This soup is one of my favourite soup recipes in Autumn and Winter. It’s packed full of vitamin C, veggies and is warming and filling. The gorgeous orange red colour makes it so inviting and if using the spinach blends with Autumn and Christmas colours perfectly! Colour coordinated dinner can’t be a bad thing surely 😉 lol! Hope you enjoy it whether it be for lunch or dinner or as a starter!
What you need to know:
Prep time: 25 mins
Cook time: 40 mins
Ingredients for a large batch of 8 portions:
2 cloves garlic
4 medium carrots peeled and chopped
1.2 litre gluten free vegetable stock
2-3 tbsp coriander
1 tsp cumin powder
salt and pepper to taste
2 tbsp olive oil
5 small tomatoes or 2 large ones cut into quarters
2 tbsp tomato puree
1 cup / 230 g red lentils
1 sweet potato peeled and chopped roughly
4 small handfuls of fresh or frozen spinach (optional)

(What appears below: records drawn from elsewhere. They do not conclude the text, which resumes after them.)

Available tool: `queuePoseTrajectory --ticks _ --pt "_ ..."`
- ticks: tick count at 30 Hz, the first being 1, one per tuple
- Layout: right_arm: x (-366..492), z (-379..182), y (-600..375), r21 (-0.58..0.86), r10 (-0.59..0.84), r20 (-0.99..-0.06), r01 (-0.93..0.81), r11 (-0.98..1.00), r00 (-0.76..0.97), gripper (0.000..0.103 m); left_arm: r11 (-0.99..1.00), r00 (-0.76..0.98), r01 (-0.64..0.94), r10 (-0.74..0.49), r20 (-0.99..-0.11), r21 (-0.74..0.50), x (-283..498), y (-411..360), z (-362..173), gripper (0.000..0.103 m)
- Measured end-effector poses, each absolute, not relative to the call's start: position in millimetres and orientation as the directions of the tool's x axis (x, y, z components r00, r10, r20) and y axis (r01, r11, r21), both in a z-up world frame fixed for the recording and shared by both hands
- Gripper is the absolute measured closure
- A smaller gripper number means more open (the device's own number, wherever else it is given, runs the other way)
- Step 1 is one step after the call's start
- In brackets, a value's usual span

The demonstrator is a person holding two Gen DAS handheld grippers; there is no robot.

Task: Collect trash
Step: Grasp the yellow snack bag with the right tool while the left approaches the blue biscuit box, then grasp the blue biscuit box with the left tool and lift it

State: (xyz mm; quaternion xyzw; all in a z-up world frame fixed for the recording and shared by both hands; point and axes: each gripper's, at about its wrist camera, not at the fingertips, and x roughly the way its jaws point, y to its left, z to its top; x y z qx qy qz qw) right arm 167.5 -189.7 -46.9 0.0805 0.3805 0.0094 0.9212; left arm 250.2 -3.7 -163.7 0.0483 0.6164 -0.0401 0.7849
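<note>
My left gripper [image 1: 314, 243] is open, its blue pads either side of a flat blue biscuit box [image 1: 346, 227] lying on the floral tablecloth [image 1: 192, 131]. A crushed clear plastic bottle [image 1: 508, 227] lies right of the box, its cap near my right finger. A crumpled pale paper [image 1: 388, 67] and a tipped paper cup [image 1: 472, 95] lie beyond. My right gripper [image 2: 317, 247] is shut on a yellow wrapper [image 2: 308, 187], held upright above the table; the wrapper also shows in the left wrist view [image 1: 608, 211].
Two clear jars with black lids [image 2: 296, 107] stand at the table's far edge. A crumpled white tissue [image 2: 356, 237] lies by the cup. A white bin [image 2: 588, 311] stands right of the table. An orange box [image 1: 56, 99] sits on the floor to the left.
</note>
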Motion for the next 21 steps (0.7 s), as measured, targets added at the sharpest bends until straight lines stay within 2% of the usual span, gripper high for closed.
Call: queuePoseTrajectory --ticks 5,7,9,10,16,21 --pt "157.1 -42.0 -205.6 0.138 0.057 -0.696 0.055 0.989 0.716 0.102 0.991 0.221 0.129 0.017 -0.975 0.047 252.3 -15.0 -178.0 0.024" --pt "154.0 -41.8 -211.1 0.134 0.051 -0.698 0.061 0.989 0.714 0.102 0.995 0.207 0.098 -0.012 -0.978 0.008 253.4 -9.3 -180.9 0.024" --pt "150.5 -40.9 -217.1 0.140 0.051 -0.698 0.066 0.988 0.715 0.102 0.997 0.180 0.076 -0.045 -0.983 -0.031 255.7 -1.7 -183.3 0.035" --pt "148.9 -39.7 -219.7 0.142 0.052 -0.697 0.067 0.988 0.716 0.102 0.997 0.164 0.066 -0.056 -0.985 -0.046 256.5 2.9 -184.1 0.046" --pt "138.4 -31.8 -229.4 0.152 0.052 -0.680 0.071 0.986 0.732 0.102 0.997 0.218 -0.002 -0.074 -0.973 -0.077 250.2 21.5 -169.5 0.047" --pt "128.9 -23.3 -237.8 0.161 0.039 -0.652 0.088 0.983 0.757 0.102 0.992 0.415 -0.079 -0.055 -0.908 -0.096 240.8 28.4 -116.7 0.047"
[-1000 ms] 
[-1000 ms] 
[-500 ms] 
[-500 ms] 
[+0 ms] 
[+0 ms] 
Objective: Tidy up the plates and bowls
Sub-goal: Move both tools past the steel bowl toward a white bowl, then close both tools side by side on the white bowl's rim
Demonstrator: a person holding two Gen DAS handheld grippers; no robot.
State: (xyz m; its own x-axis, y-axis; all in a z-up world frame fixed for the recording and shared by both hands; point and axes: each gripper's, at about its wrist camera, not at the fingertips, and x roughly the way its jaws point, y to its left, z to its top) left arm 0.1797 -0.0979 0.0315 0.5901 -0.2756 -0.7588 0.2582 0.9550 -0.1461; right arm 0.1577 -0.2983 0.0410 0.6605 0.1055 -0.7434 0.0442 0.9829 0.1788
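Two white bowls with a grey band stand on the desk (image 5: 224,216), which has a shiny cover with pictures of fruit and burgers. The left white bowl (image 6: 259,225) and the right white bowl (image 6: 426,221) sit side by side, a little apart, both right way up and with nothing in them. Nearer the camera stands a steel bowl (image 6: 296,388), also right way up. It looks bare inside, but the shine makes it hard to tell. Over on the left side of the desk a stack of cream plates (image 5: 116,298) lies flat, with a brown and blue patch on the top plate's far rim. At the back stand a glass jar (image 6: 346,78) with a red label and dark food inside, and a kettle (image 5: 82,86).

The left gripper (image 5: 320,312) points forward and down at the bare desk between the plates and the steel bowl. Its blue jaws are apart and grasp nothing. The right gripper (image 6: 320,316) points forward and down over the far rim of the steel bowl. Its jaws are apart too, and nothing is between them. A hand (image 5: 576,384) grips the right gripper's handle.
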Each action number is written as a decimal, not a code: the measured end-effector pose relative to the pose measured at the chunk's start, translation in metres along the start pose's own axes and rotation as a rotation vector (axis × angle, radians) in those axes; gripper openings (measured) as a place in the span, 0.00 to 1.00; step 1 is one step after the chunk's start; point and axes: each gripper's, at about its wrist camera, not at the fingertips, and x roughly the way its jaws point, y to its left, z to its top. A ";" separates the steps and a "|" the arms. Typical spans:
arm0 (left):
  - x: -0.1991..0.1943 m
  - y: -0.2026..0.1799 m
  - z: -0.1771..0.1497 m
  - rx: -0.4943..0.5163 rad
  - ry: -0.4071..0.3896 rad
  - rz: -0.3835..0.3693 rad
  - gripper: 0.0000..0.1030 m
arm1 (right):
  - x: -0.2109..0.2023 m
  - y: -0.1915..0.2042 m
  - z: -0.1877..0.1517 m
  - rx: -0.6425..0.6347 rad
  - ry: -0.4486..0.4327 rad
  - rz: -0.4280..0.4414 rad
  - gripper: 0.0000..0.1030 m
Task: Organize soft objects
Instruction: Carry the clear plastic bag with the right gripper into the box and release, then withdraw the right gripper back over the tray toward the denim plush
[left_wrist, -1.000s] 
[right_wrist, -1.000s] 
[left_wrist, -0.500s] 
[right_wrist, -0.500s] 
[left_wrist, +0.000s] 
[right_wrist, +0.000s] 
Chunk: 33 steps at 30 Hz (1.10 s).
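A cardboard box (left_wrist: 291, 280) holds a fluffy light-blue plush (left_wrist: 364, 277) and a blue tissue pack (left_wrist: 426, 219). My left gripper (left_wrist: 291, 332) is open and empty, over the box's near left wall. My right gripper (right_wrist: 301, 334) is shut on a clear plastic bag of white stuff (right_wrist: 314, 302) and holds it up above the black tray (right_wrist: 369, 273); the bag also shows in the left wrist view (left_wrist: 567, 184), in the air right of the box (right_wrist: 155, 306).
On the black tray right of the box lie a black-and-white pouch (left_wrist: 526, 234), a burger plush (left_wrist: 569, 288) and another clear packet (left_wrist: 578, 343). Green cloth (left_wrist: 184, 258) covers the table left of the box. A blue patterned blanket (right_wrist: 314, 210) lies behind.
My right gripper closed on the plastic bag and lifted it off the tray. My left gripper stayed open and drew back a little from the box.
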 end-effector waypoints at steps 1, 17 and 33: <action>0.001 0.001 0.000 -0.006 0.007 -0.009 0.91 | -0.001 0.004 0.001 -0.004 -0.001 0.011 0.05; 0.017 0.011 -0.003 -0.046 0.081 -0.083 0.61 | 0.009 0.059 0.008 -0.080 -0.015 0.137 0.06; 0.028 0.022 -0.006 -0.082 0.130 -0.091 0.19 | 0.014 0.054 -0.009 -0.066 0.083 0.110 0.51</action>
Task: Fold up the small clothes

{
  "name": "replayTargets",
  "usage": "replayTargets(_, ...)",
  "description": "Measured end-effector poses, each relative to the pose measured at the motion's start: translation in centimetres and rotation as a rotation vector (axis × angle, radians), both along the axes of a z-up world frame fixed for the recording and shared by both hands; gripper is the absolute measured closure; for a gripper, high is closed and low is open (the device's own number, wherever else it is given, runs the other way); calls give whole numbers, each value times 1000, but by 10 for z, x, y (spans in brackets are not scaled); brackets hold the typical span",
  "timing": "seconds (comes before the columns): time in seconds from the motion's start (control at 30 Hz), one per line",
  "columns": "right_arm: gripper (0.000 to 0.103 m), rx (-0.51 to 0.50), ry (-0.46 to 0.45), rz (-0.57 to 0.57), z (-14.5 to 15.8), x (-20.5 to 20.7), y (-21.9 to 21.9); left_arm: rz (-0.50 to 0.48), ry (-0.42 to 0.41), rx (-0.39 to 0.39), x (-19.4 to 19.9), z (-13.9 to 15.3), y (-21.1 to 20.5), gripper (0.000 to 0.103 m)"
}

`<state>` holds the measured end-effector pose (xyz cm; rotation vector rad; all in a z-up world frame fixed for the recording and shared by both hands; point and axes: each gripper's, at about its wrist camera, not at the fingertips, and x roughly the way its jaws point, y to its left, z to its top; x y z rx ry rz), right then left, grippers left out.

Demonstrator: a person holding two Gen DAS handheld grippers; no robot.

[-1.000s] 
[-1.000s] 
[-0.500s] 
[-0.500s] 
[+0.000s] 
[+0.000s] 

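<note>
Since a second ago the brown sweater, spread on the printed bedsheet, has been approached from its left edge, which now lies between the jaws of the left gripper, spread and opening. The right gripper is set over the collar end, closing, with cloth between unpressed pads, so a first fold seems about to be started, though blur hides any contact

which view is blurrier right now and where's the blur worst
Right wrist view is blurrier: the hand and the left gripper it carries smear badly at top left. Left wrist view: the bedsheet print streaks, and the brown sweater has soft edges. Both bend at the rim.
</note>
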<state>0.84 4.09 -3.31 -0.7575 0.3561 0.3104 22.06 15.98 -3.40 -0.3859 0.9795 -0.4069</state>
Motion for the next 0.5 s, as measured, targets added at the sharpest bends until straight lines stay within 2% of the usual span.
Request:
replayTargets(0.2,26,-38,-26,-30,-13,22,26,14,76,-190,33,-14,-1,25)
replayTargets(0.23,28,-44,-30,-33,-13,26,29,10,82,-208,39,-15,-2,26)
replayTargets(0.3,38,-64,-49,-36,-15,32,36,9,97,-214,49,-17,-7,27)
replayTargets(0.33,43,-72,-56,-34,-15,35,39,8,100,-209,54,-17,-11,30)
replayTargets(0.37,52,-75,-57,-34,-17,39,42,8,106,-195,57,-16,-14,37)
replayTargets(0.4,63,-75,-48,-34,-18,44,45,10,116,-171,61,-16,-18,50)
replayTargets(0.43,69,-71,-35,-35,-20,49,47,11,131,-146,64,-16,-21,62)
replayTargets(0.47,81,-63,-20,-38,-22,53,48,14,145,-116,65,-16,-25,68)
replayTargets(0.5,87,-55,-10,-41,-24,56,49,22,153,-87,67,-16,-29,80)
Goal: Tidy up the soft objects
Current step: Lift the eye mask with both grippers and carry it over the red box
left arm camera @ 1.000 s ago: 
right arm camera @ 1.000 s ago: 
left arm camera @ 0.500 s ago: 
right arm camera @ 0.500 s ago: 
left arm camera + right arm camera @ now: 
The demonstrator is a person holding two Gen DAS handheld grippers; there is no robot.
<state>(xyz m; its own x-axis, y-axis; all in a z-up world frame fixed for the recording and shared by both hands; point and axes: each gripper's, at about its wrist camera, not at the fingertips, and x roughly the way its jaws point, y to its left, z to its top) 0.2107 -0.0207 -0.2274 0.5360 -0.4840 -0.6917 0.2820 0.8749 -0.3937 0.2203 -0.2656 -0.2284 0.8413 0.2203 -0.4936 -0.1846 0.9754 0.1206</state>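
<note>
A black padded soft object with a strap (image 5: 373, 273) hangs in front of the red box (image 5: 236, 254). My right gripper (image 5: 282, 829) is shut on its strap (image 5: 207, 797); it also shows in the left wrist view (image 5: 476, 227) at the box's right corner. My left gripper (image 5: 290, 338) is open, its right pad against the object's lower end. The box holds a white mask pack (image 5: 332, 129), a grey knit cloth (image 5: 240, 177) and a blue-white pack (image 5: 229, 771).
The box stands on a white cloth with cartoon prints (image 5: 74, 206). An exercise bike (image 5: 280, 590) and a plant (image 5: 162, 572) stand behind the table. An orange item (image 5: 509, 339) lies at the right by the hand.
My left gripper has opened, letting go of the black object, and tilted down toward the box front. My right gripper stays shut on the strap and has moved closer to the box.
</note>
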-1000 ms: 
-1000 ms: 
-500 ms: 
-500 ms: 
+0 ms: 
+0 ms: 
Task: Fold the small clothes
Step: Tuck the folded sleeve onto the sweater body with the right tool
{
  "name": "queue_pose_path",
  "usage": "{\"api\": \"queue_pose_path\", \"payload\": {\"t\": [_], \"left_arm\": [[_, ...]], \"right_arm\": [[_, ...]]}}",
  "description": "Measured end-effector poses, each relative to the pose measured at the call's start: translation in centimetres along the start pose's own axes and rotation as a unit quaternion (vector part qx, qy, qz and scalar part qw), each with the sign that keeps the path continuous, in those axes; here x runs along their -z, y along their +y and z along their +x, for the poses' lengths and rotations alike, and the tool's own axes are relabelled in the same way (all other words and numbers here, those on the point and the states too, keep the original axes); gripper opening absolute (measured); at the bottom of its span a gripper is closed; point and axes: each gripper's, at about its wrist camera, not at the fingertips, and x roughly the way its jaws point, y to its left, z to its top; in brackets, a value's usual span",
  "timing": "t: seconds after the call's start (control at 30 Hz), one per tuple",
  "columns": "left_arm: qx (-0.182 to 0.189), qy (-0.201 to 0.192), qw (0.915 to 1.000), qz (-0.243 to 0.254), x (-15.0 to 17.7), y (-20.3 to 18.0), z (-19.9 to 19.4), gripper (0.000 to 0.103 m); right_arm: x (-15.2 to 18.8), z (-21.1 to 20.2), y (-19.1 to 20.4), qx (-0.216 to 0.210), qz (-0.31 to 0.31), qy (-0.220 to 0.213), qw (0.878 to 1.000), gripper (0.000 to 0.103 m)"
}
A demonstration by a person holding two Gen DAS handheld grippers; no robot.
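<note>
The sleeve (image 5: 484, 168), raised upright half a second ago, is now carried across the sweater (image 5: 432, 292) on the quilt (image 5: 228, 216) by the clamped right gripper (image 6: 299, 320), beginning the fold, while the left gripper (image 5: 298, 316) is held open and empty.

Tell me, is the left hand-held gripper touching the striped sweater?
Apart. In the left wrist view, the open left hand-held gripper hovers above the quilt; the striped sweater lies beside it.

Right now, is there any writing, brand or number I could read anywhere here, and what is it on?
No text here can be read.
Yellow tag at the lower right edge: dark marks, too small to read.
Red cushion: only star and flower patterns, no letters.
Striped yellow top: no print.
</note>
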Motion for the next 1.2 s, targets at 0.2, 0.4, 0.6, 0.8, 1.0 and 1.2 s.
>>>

handful of fresh parsley or fresh basil leaves
spoonful of cooked basmati rice
1. In a large saucepan fry the onions and garlic in a little olive oil until golden brown.
2. Add the tomatoes, puree and spices and fry for a further 5 mins stirring continuously to avoid sticking and burning.
3. Add the rest of the ingredients and simmer for 30 mins until lentils, sweet potato and carrots are soft. If using frozen spinach add here to allow time for defrosting and boiling
4. When ready, remove from the heat, blend soup until creamy and then replace back onto the heat. If using fresh spinach add here and simmer soup gently until spinach is wilted. Bring quickly to the boil for a couple of seconds and then turn off the stove. The rapid boil at the end ensures that after blending all the ingredients are cooked through and the soup as a whole is piping hot.
5. Serve with sprigs of parsley or basil, soured cream and gluten free bread. To make the soup really filling for an evening dinner cook some basmati rice and add a spoonful on top.